Olimpíadas e Remoções: Vila Autódromo
As lembranças das moradoras, de ruas calmas com abundância de árvores frutíferas e crianças brincando, hoje da lugar a um cenário de pós-guerra
A paisagem é da praia da barra, condomínios de luxo, shopping center, as imponentes estruturas dos Jogos Olímpicos e, em seguida, muros que avisam: “Nem todos têm um preço” e “Não vamos sair!”. É o pouco que sobrou da Vila Autódromo que ainda resiste à ameaça de uma remoção coletiva por conta das obras do Parque Olímpico, vizinho da comunidade. Comunidades inteiras têm sido removidas pelos governos, interessados em afastar a pobreza do turismo e da mídia internacional que acompanha os megaeventos.
Localizada na Barra da Tijuca, zona norte do Rio de Janeiro, a Vila Autódromo sofre com a ameaça de despejo desde o final de 2013. Das 600 famílias que viviam no lugar, hoje resistem apenas 20. Moradores foram obrigados a deixar suas casas sem a certeza de onde iriam morar. Outros teriam recebido garantia de que não seriam removidos, e sofreram o despejo da mesma forma. Sandra Maria, moradora há 25 anos, conta ter sofrido ameaças por funcionários da prefeitura, “Vocês vão sair por amor ou pela dor”.
As lembranças das moradoras, de ruas calmas com abundância de árvores frutíferas e crianças brincando, hoje da lugar a um cenário de pós-guerra. Os escombros de casas demolidas permanecem no lugar, contrariando a ordem oficial de que sejam retirados no máximo até 5 dias após a demolição. A fiação elétrica é interrompida em muitos locais e apenas um tapume de alumínio separa o que restou da Vila das enormes máquinas de construção que erguem, logo ao lado, a estrutura para receber o megaevento deste ano. No local da comunidade seriam construídas vias de acesso ao Parque Olímpico.

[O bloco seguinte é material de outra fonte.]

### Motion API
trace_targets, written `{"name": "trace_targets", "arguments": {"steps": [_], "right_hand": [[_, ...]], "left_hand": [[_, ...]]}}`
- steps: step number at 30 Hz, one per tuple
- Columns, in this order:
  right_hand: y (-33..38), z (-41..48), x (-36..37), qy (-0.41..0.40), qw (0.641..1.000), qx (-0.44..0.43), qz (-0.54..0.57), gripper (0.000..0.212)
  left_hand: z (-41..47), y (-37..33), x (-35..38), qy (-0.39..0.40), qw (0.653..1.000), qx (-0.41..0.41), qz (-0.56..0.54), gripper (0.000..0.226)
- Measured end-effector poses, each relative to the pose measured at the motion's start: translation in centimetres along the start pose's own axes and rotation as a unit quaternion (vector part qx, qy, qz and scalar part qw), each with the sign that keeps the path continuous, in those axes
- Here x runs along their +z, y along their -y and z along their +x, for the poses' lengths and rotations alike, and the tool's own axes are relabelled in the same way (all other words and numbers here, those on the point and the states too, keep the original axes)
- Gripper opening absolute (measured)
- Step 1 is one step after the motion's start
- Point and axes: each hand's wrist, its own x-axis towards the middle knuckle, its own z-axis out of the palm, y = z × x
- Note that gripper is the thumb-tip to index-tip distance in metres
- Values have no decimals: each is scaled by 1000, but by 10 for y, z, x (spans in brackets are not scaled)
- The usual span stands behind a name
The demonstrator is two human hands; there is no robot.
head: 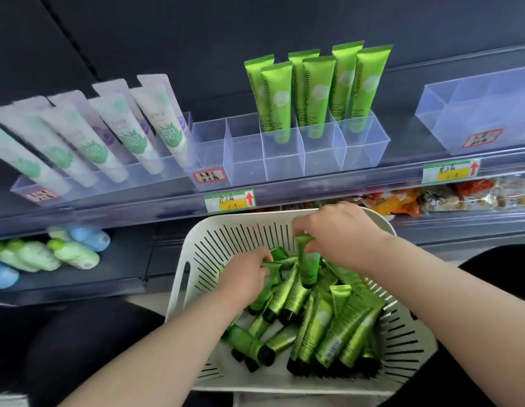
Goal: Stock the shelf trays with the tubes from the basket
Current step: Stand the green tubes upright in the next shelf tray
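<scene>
A white slotted basket (214, 245) sits low in the middle, holding several green tubes with black caps (322, 324). My right hand (340, 230) is shut on one green tube (308, 262), held upright above the pile. My left hand (243, 277) reaches into the basket and pinches the end of another green tube (271, 267). On the shelf above, a clear divided tray (284, 160) has several green tubes (314, 86) standing in its right compartments; its two left compartments are empty.
A tray of white and purple tubes (108, 133) stands at the left of the shelf. An empty clear tray (475, 113) sits at the right. Price labels (230, 201) line the shelf edge. Bottles (64, 251) lie on the lower left shelf, snack packets (446, 198) at right.
</scene>
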Motion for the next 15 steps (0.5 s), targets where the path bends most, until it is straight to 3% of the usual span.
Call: {"name": "trace_targets", "arguments": {"steps": [6,15], "right_hand": [[8,-10,-27,-67,997,19,21,30],[13,8,-132,-219,973,52,44,26]], "left_hand": [[-33,-20,-78,-137,986,62,-75,27],[-34,-72,-214,-355,917,97,-154,26]]}}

A concessão de uso foi dado por dois governos, e mais recentemente, através da lei complementar 74, a área foi declarada uma AEIS — área especial de interesse social para fim de moradia. Além disso, aceitando um desafio do prefeito Eduardo Paes, as e os moradores construíram, com apoio de técnicos da UFF e UFRJ, um Plano Popular de Urbanização que foi premiado internacionalmente.
Em abril o prefeito assinou contrato com as moradoras e moradores garantindo a construção de casas e reurbanização de parte da área da Vila. As 20 vitoriosas famílias contempladas pelo projeto aguardam a entrega das moradias permanentes, morando em casas provisórias construídas no próprio local. Essa foi uma das exigências das famílias, que deixa clara a sua desconfiança em relação ao poder público e a convicção de manter a luta até o fim.
A comunidade conhece seus direitos e os exige através de inscrições nos tapumes, paredes e muros das casas que restam. As ruas da Vila são ornados com denúncias, legislação e gritos de ordem de quem está decidido a resistir. Na Vila Autódromo essa luta é protagonizada por mulheres, e foi com elas que a Anú conversou e conheceu um pouco da situação da comunidade logo antes de ser assinado o acordo com a Prefeitura.